Produce an exact copy of the lines below, starting at the first and ending with the line containing "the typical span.".
Data for analysis Start Marker
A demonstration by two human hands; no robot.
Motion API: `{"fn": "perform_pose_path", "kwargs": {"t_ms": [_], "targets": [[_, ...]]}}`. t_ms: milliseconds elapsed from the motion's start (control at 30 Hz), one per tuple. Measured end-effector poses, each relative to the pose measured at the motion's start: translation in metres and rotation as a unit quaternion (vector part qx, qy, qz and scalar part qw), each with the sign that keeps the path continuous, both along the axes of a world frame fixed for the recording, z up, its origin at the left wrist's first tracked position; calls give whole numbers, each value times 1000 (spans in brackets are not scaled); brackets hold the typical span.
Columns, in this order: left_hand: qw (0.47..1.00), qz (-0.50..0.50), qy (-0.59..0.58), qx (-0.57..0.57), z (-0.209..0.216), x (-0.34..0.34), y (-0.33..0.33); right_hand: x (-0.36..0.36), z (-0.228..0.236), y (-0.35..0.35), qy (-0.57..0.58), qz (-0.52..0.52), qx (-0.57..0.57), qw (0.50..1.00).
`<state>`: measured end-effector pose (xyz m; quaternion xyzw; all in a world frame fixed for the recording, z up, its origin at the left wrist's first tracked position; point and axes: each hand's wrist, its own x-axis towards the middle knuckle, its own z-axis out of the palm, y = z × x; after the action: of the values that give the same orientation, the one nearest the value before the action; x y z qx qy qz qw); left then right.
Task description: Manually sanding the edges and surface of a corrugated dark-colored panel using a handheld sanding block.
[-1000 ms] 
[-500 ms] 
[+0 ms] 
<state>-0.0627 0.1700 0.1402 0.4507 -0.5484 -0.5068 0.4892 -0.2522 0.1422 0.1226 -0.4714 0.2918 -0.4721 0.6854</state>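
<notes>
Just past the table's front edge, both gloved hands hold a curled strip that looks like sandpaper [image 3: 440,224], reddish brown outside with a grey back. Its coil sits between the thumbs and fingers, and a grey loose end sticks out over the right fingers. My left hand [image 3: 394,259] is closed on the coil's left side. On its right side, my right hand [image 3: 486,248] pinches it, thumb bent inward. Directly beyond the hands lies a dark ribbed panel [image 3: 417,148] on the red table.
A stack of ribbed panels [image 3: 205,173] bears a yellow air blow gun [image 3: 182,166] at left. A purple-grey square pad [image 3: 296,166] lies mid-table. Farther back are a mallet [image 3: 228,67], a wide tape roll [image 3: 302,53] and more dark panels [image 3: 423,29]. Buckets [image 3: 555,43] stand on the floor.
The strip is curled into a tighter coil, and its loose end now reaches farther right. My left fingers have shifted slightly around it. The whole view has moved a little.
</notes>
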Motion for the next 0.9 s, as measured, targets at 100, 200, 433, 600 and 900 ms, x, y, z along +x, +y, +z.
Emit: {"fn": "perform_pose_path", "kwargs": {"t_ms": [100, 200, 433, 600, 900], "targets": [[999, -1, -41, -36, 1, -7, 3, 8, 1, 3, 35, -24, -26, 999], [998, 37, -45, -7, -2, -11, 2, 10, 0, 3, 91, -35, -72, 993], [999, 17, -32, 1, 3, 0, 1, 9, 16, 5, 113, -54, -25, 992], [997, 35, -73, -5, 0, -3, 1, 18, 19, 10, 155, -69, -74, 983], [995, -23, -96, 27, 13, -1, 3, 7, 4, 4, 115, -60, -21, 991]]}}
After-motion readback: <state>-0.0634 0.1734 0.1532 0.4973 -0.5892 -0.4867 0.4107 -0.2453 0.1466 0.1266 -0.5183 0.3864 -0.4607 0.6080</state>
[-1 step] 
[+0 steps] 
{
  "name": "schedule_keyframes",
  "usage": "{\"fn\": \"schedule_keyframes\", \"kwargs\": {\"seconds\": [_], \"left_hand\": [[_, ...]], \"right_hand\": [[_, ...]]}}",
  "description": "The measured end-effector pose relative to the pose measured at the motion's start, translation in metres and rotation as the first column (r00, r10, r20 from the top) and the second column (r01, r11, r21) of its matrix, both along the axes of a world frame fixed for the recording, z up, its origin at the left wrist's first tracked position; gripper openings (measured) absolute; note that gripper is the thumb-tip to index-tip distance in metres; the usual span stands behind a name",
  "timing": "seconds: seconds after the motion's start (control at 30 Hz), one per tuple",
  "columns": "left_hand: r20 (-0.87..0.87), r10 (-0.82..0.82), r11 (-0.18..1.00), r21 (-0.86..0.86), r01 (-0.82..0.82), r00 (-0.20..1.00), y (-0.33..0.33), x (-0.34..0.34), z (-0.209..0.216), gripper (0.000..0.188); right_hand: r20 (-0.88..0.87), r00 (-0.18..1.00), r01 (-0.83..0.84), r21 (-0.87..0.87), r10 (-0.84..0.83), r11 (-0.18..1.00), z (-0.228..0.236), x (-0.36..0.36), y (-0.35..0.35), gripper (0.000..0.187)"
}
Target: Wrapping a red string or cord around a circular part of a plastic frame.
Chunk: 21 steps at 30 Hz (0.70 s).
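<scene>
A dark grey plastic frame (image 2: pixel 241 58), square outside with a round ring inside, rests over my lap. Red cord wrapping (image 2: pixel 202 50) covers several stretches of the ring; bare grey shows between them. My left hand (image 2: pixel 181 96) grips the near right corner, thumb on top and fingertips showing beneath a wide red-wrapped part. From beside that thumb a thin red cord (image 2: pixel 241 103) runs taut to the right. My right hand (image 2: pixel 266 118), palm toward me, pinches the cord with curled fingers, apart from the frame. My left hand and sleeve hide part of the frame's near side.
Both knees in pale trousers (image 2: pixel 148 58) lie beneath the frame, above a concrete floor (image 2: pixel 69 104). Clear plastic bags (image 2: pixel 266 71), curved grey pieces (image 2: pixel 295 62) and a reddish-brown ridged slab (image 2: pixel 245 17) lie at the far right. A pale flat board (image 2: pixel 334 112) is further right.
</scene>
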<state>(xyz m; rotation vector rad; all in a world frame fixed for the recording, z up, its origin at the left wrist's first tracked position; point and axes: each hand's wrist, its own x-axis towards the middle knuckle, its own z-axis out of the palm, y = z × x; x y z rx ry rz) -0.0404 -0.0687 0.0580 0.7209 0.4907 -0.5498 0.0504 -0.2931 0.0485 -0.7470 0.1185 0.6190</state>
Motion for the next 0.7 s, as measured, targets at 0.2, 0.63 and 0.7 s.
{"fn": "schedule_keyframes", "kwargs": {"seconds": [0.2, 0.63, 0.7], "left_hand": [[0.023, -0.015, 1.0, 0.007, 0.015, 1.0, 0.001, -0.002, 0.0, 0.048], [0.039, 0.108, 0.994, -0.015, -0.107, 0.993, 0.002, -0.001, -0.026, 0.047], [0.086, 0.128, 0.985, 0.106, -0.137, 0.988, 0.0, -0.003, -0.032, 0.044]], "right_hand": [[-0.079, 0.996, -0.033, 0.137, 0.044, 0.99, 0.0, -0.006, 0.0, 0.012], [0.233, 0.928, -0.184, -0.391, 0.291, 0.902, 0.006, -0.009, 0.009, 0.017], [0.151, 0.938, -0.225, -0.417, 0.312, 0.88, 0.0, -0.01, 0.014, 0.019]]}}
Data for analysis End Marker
> [Response below]
A demonstration by two human hands; no robot.
Motion API: `{"fn": "perform_pose_path", "kwargs": {"t_ms": [_], "targets": [[_, ...]]}}`. t_ms: milliseconds elapsed from the motion's start (control at 30 Hz), one per tuple. Measured end-effector poses, each relative to the pose measured at the motion's start: translation in metres and rotation as a unit quaternion (vector part qx, qy, qz and scalar part qw), each with the sign that keeps the path continuous, both along the axes of a world frame fixed for the recording, z up, its origin at the left wrist's first tracked position; calls give whole numbers, each value times 1000 (spans in brackets are not scaled); brackets hold the typical span.

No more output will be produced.